═══ Data in this exercise
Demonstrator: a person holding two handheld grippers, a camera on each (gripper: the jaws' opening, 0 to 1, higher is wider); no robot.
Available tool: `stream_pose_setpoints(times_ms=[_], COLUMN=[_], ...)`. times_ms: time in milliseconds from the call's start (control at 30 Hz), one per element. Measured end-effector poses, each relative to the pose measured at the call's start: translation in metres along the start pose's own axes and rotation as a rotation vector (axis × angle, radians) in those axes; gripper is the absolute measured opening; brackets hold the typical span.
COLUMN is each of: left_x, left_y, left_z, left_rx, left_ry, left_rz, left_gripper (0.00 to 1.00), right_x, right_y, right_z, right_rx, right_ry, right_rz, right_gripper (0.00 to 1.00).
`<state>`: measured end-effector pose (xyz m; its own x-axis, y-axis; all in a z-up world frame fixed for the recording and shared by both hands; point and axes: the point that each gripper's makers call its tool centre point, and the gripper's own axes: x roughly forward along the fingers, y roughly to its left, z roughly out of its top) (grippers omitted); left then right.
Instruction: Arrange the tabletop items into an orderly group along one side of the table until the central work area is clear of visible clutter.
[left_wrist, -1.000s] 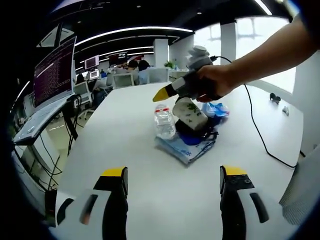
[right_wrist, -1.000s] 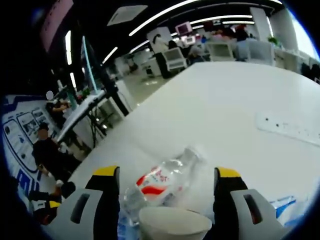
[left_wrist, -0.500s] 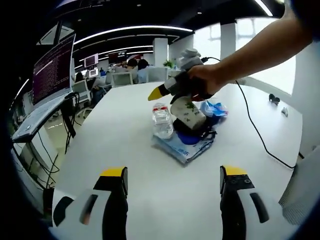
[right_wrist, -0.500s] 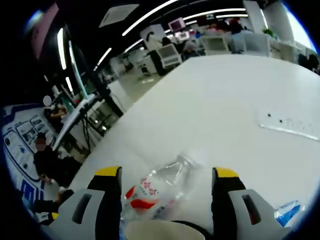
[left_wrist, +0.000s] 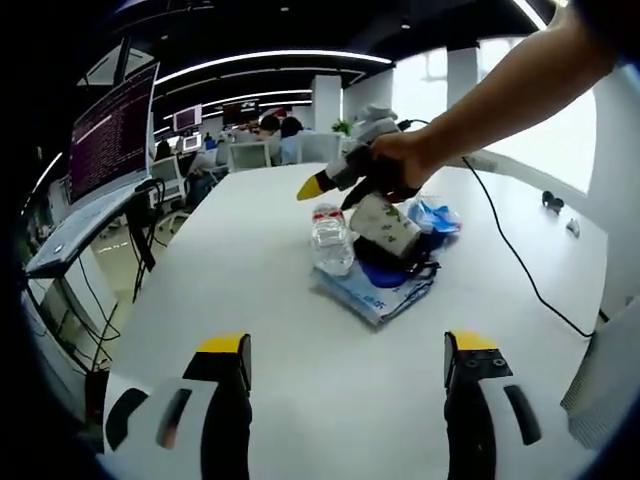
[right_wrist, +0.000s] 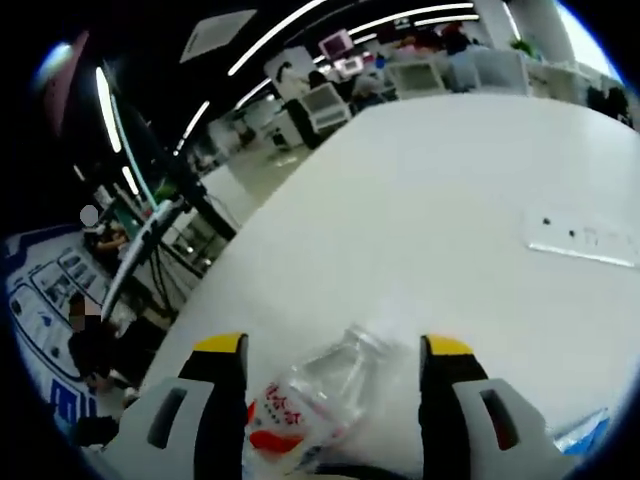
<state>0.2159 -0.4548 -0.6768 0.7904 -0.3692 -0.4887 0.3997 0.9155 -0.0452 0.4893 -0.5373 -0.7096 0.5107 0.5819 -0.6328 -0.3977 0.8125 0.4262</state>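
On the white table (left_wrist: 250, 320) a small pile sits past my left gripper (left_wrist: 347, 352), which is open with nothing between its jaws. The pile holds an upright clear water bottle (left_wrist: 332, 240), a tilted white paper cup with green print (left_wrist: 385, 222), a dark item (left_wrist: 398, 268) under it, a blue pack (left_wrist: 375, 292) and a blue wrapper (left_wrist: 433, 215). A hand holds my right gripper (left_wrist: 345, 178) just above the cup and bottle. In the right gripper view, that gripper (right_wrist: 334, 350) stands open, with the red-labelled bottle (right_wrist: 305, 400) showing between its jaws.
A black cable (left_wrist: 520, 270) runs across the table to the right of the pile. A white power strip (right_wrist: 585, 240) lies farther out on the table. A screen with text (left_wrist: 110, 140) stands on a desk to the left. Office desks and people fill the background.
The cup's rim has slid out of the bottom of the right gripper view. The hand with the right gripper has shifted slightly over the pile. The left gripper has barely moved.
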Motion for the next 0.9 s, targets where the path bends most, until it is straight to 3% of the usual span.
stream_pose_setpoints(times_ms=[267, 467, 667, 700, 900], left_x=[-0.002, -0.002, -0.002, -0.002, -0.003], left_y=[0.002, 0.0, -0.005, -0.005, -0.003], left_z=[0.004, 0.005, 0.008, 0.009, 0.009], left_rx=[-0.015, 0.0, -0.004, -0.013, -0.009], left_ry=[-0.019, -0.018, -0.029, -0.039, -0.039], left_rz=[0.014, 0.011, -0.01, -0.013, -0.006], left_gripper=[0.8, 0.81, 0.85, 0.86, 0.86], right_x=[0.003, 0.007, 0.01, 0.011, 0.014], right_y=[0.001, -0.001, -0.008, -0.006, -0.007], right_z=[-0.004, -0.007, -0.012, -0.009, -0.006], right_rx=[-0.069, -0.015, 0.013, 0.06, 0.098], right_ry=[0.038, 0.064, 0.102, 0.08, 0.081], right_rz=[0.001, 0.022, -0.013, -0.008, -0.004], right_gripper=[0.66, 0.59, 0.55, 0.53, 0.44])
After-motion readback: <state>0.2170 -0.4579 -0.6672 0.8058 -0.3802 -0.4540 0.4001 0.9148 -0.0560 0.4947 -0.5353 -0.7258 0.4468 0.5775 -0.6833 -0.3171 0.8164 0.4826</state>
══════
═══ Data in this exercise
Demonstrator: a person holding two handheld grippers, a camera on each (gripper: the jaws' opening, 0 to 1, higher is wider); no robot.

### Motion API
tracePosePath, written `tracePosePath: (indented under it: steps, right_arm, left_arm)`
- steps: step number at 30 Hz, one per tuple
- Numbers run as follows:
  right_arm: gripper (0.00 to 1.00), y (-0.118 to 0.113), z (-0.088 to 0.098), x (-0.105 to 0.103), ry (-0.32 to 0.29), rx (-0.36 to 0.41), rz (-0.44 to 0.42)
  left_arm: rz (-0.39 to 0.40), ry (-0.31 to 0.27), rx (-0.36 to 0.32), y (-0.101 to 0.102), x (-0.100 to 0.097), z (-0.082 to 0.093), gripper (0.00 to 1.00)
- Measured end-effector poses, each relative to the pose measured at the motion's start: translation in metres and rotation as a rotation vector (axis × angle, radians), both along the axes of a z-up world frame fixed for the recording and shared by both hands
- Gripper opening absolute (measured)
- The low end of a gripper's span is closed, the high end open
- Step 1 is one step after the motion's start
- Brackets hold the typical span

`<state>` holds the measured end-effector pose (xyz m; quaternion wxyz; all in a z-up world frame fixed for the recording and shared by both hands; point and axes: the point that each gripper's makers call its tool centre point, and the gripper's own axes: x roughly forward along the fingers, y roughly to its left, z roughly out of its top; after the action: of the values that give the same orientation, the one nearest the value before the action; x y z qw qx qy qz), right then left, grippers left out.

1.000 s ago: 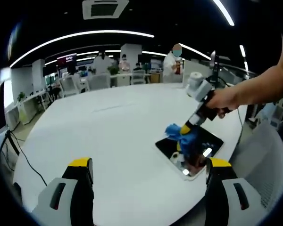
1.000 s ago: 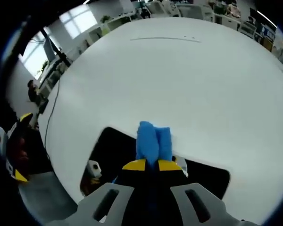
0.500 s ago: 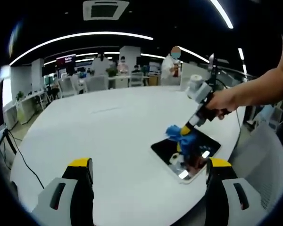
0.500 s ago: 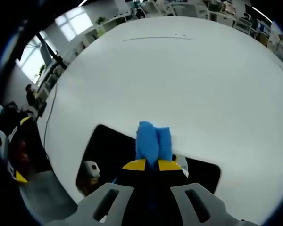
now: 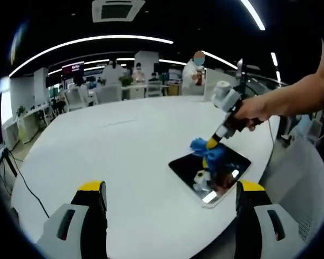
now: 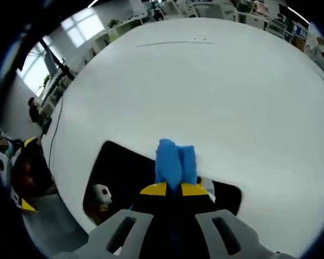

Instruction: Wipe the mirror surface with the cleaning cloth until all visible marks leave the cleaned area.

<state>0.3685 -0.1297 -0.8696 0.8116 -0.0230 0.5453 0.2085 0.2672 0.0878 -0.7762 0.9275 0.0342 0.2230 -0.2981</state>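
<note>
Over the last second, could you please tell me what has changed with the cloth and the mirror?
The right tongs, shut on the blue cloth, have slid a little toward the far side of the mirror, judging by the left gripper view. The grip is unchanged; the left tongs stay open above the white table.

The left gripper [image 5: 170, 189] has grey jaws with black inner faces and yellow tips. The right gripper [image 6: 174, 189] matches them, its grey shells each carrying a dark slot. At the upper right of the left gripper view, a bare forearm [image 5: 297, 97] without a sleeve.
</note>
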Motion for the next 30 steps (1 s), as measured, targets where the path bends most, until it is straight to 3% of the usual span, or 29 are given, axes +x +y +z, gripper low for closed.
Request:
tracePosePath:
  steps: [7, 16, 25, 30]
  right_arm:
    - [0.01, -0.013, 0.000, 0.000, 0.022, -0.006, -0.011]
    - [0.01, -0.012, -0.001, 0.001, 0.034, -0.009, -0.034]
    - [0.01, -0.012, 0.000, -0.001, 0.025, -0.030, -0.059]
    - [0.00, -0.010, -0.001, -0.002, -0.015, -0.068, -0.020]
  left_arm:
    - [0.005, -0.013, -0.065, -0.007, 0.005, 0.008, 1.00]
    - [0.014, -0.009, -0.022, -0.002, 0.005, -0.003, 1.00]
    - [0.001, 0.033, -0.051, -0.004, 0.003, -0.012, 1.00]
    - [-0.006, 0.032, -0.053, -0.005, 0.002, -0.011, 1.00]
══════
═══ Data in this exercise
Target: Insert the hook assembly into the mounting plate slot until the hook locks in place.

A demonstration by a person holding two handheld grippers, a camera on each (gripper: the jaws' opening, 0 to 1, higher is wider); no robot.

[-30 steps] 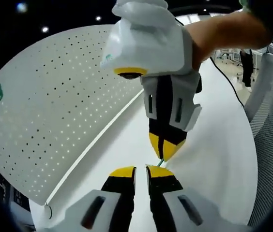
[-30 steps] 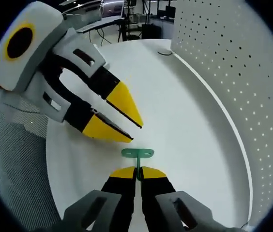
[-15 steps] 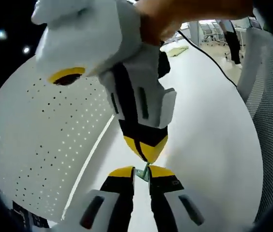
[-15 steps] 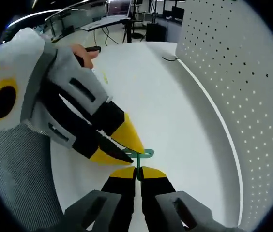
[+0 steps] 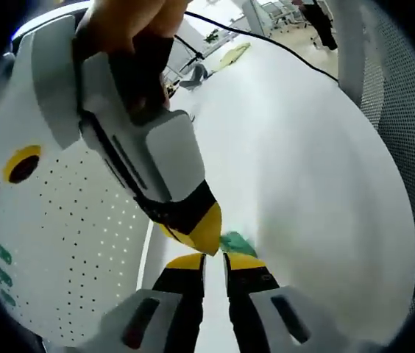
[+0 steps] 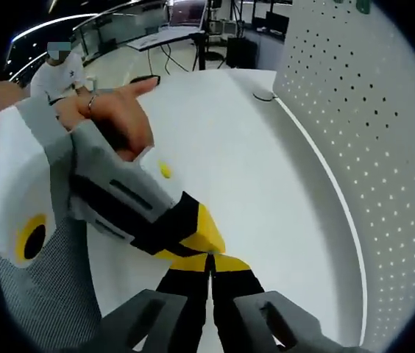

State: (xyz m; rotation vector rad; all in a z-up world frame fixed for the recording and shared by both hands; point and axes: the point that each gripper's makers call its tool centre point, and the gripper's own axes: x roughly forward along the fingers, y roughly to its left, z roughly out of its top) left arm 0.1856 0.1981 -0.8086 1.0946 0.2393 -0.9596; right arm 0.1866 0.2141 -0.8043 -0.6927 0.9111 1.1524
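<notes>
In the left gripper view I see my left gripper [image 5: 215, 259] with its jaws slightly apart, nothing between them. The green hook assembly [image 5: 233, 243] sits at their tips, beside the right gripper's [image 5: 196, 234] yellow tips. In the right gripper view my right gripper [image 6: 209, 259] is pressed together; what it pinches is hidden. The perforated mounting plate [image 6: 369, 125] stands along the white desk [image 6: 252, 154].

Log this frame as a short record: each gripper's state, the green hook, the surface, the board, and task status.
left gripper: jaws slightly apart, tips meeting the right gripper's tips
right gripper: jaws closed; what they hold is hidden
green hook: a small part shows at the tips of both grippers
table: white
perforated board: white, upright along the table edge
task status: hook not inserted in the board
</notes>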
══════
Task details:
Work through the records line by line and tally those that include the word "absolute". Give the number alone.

Result of this task:
2